I Bangladesh has pulled a plug on a key deal with India.
According to a report in the Daily Star, Bangladesh’s internet regulator has terminated a deal to let the country become the transit point for India’s northeastern states’ internet supply.
The permission to do so was provided under the regime of Sheikh Hasina, who has now fled to India.
But what happened? And how does it affect India’s services?
Let’s take a close look
What happened?
According to India Herald, the Bangladesh Telecommunication Regulatory Commission (BTRC) in 2023 asked authorisation from the telecom ministry to provide internet to India’s Northeast.
This would be done from the Akhaura border separating the countries using bandwidth from Singapore.
As per Daily Star, the firms, Summit Communications and Fiber@Home, would use Bharti Airtel to provide internet to the region.
Muhammad Farid Khan, the chairman of Summit Communications, is the younger brother of Awami League presidium member Faruk Khan.
Muhammad is also a close from of Hasina’s son Sajeeb Wazed Joy.
Both companies, Fiber@Home and Summit Communications, were the recipient of major contracts and licenses from the Hasina government.
India’s Northeast states, also called the Seven Sisters, are currently linked to Singapore via submarine cables in Chennai, as per Daily Star.
India is currently using its domestic fiber optic network to provide internet to these seven states.
However, the distance between Chennai and the Northeast, which is around 5,500 kilometres, leads to a degradation in internet speed.
The region’s location also makes maintaining the fiber optic networks and the installation of new networks notoriously hard.
Bangladesh providing internet from the border would have been a huge boost to India’s Northeast.
However, this decision makes things more difficult for the Prime Minister Narendra Modi government’s vow to develop and empower the Northeast to help India reach its potential.
“In the last decade, we have seen a wonderful journey of the development of the northeast but it was not easy. We have taken every possible step to connect the northeastern states with India’s growth story," Modi recently said.
“For a long time, we have seen how development was weighed against votes. Northeastern states had less votes and low seats so previous governments did not pay attention to the development of the region,” he added.
Why has it done so?
The regulator under the interim government of Muhammad Yunus has now cancelled the decision.
“The guidelines do not permit such ’transit’ arrangements,” BTRC chairman Md Emdad ul Bari told the Daily Star.
The BRTC in a document said the arrangement would have made India’s secured spot as a dominant internet hub and hurt the possibility that Bangladesh could do so in the future.

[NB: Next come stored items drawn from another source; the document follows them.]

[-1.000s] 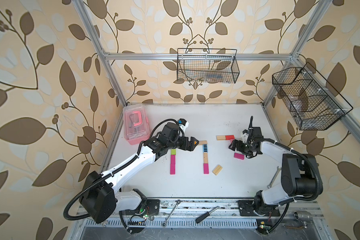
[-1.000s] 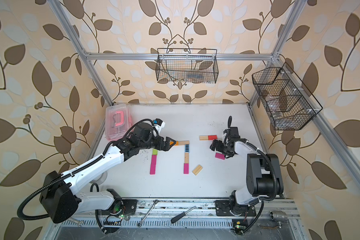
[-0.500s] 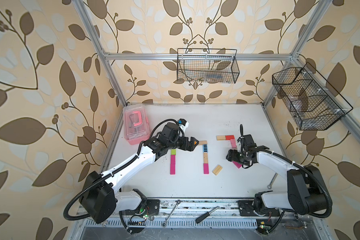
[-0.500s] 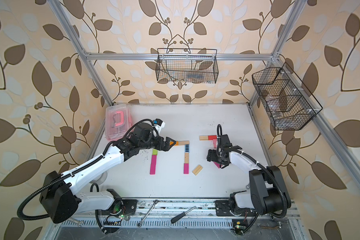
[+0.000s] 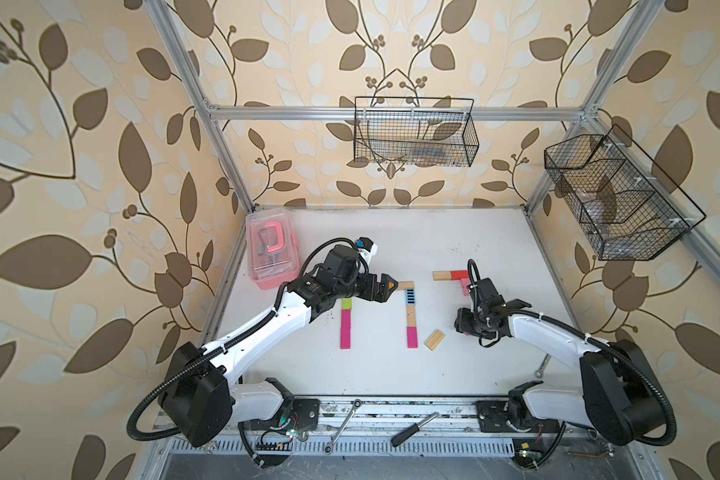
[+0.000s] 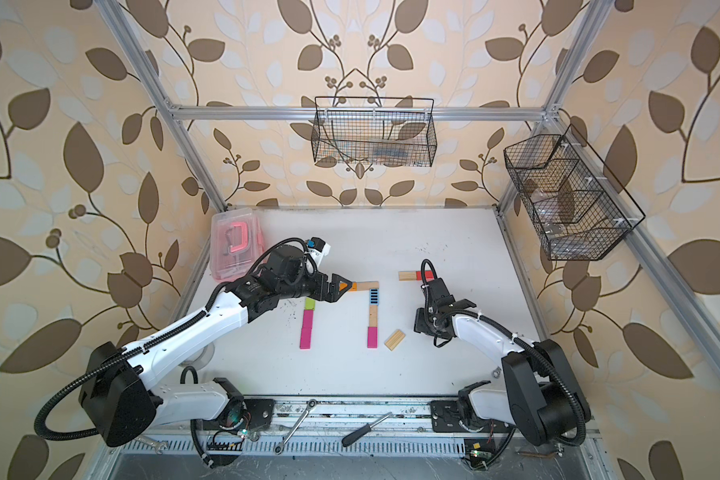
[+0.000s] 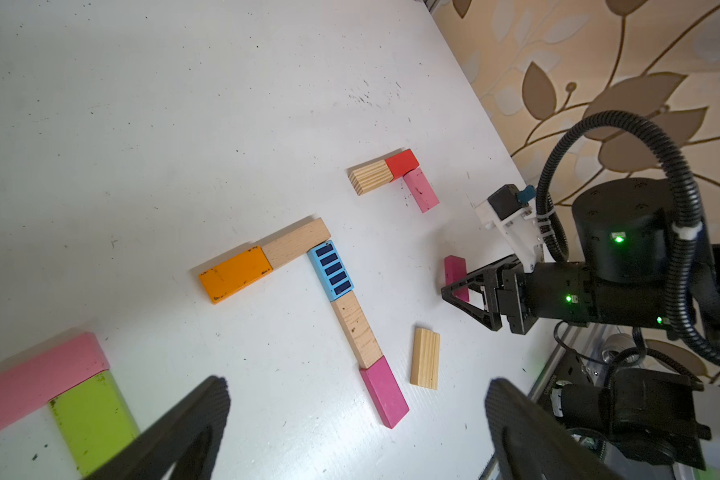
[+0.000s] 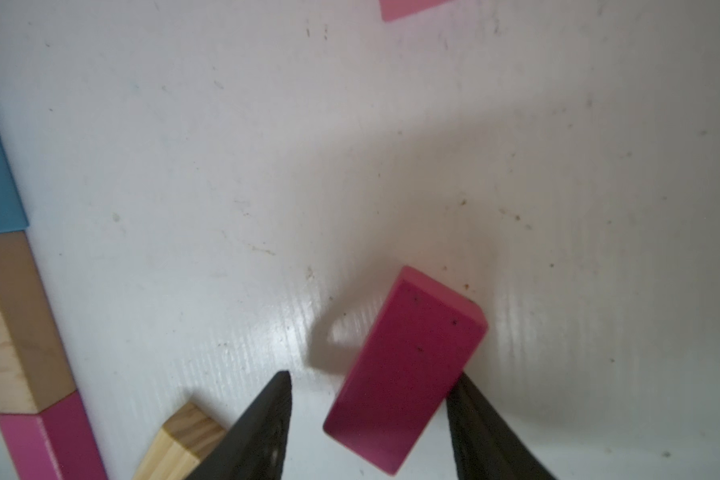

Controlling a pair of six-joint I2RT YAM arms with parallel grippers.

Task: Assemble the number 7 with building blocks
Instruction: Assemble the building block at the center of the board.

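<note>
White tabletop [image 5: 495, 249] holds a pink box [image 5: 272, 253] at far left; the left gripper [image 5: 387, 287] hangs with jaws spread wide over an orange block [image 7: 235, 274]; rightward, the right gripper [image 8: 371, 376] straddles a magenta block [image 8: 408, 353], one finger [image 8: 483, 415] touching, one apart.

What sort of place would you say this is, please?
Probably a robot test cell: a bare aluminium frame, leaf wallpaper panels, two white and black robot arms mounted at a white tabletop.
</note>
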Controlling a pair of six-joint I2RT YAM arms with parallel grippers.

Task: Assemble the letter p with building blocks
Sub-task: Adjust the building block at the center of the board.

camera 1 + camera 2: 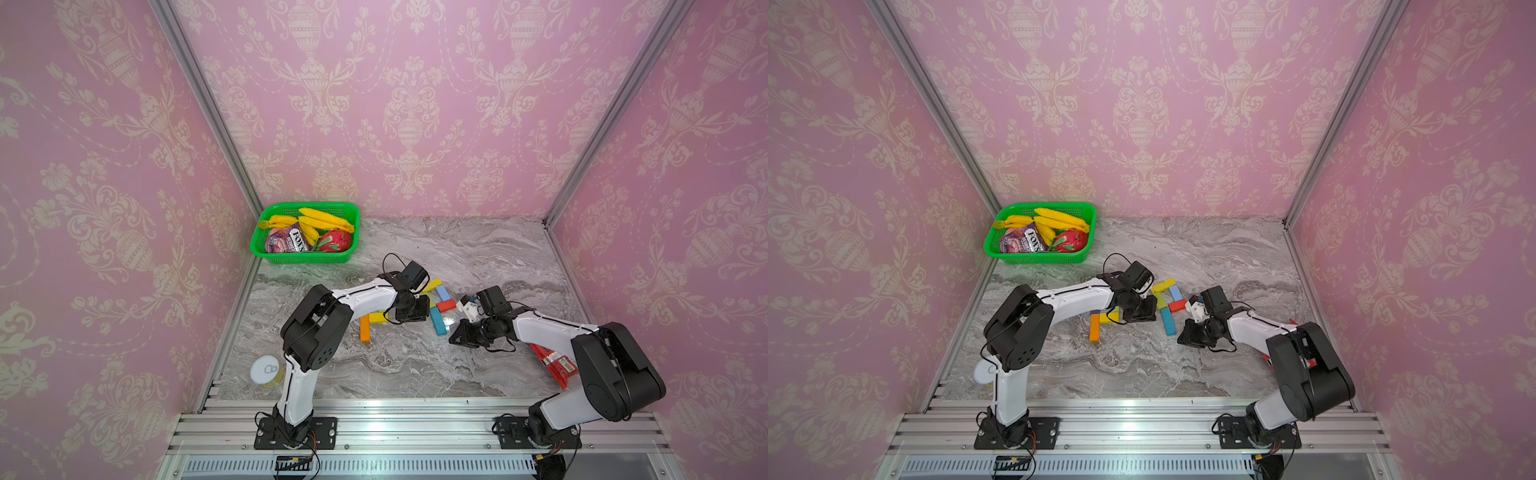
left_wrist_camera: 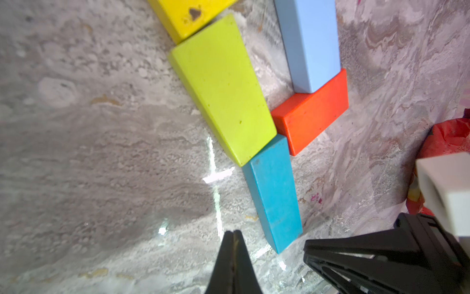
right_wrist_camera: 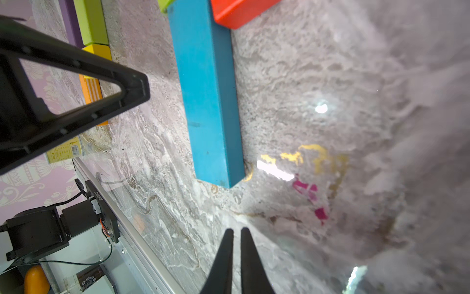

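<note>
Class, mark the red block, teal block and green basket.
red block (image 2: pixel 312 114): left wrist view, its middle.
teal block (image 3: pixel 207 94): right wrist view, top face.
green basket (image 1: pixel 305 257): in a top view, front wall.

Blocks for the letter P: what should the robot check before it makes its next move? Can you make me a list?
1. Is the left gripper free? Ok, shut on nothing.
2. Is the right gripper free? Ok, shut on nothing.
3. Does the lime green block touch the teal block? Ok.
4. Does the red block touch the lime green block and the light blue block? Ok.
5. Is the orange block out of the letter's way? Ok, it lies apart.
</note>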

It added that it would also deter the likelihood that Dhaka could become a Point of Presence (PoP) for content delivery network (CDN) providers such as Meta, Google, Akamai and Amazon.
“Ultimately, the bandwidth from India will end up in India, reducing Bangladesh to merely a transit point,” Aminul Hakim, president of the Bangladesh Internet Governance Forum, told the newspaper.
Foreign Secretary visits Bangladesh
The development comes in the backdrop of Indian Foreign Secretary Vikram Misri visiting Bangladesh today (December 9).
This would be the first high-level diplomatic engagement between New Delhi and Dhaka since the Yunus government took power in August.
Misri on Monday held talks with his Bangladeshi counterpart Mohammad Jashim Uddin, amid strained bilateral ties since August following the ouster of prime minister Sheikh Hasina.
Misri arrived in Dhaka earlier in the day on an Indian Air Force jet for a day-long visit, officials said. It is the first high-level visit from New Delhi after a massive uprising ended Hasina’s 15-year rule in August.
A senior Bangladesh Foreign Ministry official received him at the airport. Indian High Commissioner Pranay Verma was also present at the airport.
Soon after his arrival, Misri held talks with Uddin. He will also meet the country’s de-facto foreign minister Mohammad Touhid Hossain.
He is also scheduled to pay a courtesy call to Yunus.
The development also comes as Bangladesh under its interim government seems to be inching closer to Pakistan and away from India.
The two countries have made a number of moves to improve relations.
This includes Bangladesh removing a requirement for Pakistani citizens to obtain a clearance from its security agency before applying for a visa, Pakistan waiving its visa fees for Bangladeshis, direct flights resuming between the two nations the re-establishment of direct maritime links after nearly five decades with a Pakistani freight ship from Karachi docked at Bangladesh’s southeastern Chittagong port.